**DATA SHOWN**:
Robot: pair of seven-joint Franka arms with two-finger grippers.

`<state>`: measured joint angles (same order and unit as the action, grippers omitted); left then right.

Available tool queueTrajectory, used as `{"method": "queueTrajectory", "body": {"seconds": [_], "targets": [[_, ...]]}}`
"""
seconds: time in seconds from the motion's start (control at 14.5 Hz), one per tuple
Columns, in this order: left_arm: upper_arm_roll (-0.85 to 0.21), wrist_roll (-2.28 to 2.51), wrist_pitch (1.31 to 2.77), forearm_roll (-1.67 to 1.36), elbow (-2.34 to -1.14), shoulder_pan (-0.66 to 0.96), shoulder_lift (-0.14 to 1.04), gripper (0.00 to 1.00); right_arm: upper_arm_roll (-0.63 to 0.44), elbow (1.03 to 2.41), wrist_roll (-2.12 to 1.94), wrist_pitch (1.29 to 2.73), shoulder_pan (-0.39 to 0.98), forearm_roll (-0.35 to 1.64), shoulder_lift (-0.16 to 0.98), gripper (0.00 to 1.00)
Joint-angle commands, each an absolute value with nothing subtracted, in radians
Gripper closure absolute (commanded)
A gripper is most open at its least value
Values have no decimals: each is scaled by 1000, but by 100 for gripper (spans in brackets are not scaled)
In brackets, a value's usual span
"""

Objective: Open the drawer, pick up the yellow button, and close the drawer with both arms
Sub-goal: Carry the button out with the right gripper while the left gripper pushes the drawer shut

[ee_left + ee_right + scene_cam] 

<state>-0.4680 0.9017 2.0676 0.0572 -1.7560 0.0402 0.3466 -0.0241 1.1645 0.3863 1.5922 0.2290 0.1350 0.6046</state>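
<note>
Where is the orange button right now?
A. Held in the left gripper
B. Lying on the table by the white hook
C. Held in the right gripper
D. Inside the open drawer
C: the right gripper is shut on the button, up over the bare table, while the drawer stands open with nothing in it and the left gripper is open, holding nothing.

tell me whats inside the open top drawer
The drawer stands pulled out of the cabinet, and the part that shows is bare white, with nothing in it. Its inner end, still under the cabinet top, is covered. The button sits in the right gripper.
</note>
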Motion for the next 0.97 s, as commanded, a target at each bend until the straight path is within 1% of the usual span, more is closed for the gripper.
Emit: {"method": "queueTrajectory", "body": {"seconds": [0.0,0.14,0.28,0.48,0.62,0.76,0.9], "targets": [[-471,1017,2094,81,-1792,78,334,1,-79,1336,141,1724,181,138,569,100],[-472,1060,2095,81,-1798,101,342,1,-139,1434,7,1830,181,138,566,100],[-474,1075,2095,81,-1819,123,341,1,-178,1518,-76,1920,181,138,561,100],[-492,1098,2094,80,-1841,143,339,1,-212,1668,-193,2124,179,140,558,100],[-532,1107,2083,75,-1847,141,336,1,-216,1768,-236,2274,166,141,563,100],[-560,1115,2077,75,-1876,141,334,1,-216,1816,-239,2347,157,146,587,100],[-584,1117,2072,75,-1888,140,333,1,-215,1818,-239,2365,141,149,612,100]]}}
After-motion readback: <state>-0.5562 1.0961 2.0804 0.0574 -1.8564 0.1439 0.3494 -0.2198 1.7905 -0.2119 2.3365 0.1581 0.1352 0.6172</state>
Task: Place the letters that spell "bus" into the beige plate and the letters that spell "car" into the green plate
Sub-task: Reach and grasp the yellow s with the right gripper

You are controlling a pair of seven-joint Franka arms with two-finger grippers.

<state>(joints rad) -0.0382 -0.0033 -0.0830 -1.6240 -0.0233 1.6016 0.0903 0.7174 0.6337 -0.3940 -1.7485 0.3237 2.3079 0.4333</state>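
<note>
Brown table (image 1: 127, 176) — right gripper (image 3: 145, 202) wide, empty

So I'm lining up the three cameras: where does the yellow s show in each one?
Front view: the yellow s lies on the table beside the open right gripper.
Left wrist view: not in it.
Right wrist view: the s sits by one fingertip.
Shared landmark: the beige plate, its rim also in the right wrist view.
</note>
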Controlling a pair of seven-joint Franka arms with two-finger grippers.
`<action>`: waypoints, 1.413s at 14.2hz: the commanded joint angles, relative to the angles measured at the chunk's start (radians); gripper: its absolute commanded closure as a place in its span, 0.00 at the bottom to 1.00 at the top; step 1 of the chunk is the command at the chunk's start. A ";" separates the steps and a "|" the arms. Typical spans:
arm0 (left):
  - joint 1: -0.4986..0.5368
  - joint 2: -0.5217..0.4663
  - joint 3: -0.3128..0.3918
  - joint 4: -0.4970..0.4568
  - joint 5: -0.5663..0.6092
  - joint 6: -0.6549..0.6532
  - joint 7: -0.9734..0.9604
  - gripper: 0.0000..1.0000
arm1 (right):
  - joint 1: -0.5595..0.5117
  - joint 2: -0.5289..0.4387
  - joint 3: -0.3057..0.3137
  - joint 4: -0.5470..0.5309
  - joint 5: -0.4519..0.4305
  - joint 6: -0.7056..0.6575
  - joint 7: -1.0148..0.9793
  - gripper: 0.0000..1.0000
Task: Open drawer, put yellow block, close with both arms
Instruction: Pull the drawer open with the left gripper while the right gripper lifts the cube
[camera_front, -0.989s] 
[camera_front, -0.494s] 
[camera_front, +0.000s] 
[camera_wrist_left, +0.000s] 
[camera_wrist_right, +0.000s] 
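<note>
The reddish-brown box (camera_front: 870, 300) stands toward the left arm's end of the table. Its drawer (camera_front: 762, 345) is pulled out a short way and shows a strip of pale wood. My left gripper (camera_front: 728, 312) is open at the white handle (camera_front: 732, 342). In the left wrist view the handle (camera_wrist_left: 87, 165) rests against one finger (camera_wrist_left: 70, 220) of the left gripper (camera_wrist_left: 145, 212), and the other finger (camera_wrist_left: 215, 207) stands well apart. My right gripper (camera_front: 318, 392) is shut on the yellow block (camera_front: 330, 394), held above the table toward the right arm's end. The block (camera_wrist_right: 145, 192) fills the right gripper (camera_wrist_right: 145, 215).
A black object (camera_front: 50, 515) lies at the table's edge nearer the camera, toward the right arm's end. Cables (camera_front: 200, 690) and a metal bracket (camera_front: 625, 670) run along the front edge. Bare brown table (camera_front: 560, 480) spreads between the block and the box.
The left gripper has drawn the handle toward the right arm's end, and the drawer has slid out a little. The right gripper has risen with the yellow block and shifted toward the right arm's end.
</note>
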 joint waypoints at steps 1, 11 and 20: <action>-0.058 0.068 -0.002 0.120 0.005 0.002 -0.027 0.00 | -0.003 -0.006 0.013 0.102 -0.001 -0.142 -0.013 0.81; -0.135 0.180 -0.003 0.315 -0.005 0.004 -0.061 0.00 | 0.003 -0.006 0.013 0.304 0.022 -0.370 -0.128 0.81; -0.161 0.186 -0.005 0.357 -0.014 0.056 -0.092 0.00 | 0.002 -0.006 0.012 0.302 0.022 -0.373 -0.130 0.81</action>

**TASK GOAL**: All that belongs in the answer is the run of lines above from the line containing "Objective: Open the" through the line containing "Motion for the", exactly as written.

**WRITTEN SOLUTION**:
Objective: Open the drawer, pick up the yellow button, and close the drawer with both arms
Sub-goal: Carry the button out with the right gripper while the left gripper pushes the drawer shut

[ee_left + ee_right + scene_cam] 

<state>-0.4680 0.9017 2.0676 0.0572 -1.7560 0.0402 0.3466 -0.0241 1.1645 0.3863 1.5922 0.2290 0.1350 0.6046</state>
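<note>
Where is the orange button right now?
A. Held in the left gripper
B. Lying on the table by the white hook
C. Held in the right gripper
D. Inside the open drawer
C: the right gripper is shut on the button, up over the bare table, while the drawer stands open with nothing in it and the left gripper is open, holding nothing.

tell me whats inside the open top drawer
The drawer stands pulled out of the cabinet, and the part that shows is bare white, with nothing in it. Its inner end, still under the cabinet top, is covered. The button sits in the right gripper.
</note>
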Motion for the next 0.97 s, as commanded, a target at each bend until the straight path is within 1% of the usual span, more is closed for the gripper.

The required output has now been supplied.